Une habitante de la pointe de Koungou qui rentrait chez elle en scooter mercredi 3 février, a été menacée à l’intérieur même du lotissement surveillé pourtant par des gardiens, par trois jeunes d’une quinzaine d’années, qui l’ont menacé avec un bâton pour lui dérober son sac. La parentalité est là encore interrogée, quand le jeune revient chez lui avec un téléphone à prés de 1.000 euros. Le contrôle par la police ou la gendarmerie de la détention de tels appareils ne serait d’ailleurs pas superflu, puisque des effectifs supplémentaires sont arrivés nous dit-on. Cela permettrait de démanteler les filières et de mener de véritables enquêtes, surtout quand le numéro de téléphone du voleur ou du receleur est affiché sur l’écran…
Un habitant du village qui souhaite garder l’anonymat, témoigne : « C’est de pire en pire. J’habite avec ma femme dans le quartier ETPC, à droite à la carrière. C’est impossible de dormir, toutes les nuits, des jeunes font du raffut après avoir acheté du vin en vente libre dans un douka illégal implanté au sein du village. On voit même de très jeunes enfants s’enivrer ! » Il ne veut pas déposer plainte, “après, les jeunes savent très bien qui a contacté les gendarmes, et comme la justice est inefficace, ils se vengent”.
Des jeunes ont occupé la route plusieurs nuits durant en décembre, nécessitant l’intervention des forces de l’ordre avec tirs de grenades lacrymogènes.

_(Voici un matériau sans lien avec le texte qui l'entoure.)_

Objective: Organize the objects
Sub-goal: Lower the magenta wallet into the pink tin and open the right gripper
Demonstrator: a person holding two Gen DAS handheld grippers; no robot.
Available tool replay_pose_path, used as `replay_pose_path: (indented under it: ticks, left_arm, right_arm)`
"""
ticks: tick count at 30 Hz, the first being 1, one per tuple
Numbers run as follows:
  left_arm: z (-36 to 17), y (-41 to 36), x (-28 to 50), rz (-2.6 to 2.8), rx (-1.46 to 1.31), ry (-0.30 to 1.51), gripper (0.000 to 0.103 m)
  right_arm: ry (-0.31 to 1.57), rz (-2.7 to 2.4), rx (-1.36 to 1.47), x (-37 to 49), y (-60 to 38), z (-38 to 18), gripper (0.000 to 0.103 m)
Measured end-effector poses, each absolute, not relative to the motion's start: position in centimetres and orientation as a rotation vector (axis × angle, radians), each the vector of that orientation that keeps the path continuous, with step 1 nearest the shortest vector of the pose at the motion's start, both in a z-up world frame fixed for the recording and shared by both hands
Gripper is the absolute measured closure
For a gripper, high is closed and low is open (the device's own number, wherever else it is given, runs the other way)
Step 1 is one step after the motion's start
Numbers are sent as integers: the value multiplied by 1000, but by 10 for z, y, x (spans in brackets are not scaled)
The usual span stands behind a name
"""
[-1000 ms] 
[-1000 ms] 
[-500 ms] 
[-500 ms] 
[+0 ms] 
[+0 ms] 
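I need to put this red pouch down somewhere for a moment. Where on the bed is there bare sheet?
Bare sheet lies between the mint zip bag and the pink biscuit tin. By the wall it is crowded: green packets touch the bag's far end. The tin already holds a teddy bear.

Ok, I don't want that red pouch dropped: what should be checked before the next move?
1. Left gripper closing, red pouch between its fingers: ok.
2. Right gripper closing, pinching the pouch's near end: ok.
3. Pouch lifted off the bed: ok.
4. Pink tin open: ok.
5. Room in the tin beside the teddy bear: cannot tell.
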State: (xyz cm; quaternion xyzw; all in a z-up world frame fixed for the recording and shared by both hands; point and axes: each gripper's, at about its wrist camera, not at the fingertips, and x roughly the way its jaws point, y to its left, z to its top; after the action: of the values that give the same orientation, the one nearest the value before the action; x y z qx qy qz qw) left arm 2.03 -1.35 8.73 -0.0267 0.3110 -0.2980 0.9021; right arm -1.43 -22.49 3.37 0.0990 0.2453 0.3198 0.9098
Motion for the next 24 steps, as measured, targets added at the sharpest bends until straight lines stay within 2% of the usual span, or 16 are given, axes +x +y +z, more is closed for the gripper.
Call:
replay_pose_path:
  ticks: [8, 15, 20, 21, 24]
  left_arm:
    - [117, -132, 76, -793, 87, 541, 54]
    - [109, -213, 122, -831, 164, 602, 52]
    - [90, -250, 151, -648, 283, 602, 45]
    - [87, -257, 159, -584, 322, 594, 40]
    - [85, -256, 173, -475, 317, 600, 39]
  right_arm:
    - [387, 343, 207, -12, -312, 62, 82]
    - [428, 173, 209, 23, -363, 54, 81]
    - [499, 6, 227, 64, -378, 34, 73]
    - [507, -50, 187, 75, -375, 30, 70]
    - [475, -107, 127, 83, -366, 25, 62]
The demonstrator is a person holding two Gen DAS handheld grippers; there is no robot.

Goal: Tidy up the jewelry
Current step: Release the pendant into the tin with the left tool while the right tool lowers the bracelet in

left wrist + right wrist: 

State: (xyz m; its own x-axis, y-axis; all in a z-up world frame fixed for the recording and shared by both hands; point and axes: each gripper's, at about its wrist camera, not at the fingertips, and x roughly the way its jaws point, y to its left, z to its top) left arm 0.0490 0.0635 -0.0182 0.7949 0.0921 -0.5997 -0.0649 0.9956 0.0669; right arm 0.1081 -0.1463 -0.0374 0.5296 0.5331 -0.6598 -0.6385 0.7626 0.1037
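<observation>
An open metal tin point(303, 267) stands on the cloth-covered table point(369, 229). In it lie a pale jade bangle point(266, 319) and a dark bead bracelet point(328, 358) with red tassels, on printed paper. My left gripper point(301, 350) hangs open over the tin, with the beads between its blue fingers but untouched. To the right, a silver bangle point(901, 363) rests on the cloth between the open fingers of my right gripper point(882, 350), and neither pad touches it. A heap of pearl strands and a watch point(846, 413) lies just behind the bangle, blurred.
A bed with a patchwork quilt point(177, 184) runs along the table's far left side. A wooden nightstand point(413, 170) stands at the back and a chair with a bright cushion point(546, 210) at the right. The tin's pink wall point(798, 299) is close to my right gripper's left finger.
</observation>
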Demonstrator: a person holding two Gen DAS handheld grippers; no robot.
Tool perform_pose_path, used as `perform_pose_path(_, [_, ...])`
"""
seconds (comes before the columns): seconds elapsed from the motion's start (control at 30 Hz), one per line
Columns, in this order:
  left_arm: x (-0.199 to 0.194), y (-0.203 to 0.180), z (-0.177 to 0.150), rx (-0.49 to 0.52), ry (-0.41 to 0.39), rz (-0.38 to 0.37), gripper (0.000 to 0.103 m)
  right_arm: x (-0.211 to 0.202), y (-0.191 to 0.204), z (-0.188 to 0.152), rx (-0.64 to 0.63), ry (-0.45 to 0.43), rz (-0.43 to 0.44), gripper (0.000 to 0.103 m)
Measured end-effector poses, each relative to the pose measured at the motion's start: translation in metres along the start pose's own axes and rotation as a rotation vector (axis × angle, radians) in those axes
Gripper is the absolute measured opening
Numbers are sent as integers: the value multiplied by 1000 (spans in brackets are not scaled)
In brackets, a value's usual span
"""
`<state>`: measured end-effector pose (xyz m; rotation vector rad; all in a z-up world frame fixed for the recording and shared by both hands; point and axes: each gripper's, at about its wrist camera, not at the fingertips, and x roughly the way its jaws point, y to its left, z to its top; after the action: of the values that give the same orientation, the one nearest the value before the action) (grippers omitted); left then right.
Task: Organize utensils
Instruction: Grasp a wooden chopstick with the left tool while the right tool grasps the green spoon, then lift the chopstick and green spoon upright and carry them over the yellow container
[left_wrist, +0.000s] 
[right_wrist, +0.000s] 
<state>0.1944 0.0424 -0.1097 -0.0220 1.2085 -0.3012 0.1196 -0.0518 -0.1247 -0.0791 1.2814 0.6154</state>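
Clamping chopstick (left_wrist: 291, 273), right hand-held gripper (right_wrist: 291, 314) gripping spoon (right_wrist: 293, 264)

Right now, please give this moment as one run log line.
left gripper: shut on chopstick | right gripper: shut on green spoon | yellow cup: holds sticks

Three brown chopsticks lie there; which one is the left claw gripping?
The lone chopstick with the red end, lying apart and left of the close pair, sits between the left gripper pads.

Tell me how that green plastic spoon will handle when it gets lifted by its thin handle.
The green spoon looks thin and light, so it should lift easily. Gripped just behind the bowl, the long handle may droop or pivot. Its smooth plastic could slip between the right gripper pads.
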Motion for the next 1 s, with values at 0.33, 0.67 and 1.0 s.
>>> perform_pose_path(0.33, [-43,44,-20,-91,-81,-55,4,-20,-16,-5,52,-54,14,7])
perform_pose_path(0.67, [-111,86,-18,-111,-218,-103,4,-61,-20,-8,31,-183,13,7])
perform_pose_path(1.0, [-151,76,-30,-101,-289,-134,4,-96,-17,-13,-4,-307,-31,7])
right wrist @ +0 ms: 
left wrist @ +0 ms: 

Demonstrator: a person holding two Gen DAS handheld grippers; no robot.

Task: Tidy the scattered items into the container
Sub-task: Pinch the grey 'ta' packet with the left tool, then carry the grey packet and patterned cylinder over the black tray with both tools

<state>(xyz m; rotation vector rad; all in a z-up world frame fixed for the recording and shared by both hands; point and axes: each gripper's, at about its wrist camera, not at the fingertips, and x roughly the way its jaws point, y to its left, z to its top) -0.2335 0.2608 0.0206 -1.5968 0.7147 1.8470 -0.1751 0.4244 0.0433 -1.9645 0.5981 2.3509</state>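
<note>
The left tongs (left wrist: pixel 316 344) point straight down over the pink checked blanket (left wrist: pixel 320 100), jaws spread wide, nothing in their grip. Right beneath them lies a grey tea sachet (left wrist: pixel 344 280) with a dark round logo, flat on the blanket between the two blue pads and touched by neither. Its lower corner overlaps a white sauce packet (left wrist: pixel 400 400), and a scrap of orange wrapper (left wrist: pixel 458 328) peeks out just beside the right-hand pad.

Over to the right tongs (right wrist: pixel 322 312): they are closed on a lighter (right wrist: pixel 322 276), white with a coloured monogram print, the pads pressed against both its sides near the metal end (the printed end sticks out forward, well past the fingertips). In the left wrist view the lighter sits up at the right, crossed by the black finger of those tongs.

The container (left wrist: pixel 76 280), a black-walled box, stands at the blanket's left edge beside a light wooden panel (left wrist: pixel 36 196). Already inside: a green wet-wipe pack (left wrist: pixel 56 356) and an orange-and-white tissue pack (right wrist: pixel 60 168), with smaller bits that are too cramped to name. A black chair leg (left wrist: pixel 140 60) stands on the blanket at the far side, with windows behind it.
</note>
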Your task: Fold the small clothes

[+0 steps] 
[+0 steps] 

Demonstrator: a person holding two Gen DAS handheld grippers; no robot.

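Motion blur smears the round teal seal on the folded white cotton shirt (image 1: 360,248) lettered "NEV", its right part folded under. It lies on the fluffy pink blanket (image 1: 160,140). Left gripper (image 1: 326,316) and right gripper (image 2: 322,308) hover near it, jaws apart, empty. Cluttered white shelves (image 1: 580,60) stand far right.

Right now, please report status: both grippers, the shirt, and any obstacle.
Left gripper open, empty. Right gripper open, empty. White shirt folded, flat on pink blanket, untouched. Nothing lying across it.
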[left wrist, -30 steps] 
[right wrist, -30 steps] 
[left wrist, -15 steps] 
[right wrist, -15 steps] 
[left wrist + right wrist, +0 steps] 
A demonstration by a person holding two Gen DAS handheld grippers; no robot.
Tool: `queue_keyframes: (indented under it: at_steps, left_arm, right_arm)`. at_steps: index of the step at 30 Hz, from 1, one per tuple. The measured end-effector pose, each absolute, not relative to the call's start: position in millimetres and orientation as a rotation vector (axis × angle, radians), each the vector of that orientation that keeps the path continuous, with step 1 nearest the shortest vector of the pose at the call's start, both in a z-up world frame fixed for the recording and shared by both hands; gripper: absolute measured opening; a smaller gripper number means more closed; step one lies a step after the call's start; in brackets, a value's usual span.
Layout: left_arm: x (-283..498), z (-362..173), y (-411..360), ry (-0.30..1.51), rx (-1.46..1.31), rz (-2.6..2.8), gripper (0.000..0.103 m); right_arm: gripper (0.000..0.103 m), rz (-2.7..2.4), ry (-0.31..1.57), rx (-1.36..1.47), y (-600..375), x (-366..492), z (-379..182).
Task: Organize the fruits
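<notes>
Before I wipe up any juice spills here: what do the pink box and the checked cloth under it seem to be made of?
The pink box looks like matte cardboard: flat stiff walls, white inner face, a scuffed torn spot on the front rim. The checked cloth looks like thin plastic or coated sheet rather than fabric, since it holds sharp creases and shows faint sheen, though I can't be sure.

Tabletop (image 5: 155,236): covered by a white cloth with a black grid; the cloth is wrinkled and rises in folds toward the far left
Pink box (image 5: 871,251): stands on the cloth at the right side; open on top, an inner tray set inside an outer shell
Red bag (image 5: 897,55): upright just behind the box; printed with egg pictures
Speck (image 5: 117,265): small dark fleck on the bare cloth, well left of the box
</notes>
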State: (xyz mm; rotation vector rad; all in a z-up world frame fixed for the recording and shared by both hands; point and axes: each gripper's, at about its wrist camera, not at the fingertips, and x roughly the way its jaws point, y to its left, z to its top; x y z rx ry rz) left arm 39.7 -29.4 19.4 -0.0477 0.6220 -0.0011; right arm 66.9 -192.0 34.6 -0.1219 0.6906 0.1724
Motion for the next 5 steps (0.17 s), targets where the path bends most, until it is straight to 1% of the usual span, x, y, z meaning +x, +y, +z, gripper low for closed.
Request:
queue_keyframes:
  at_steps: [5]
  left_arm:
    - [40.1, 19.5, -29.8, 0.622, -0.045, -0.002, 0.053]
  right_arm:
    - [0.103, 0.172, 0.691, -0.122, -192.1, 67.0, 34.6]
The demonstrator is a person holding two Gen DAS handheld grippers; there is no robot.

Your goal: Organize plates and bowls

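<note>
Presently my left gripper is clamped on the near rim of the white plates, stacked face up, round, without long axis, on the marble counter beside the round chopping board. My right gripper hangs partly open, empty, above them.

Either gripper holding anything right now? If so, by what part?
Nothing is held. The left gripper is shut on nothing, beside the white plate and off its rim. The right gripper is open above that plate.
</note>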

Jusqu’à présent, la commune n’a pas été très active sur la prévention de la délinquance, mais le recrutement de Maylis Pouny-Fagalde, Chargée de mission Ville, est encourageant, puisque c’est elle qui supervise désormais les actions dans ce secteur. A la suite de l’appel à projet du Fonds Interministériel de Prévention de la Délinquance et de la Radicalisation (FIPDR), et sollicité par la préfecture, une réunion s’est tenue en présence du maire Assani Saindou Bamcolo le 4 février dernier.
Les réparations concrètes des délits encore trop rares
Au regard de l’urgence du territoire dans ce domaine, et du volume d’une enveloppe qui a doublé pour se monter à 600.000 euros, avec l’espoir d’encore la gonfler, les maires sont priés de répondre présents à ce FIPDR. Et il faut aller vite, la clôture des dossiers est fixée au 28 février 2021.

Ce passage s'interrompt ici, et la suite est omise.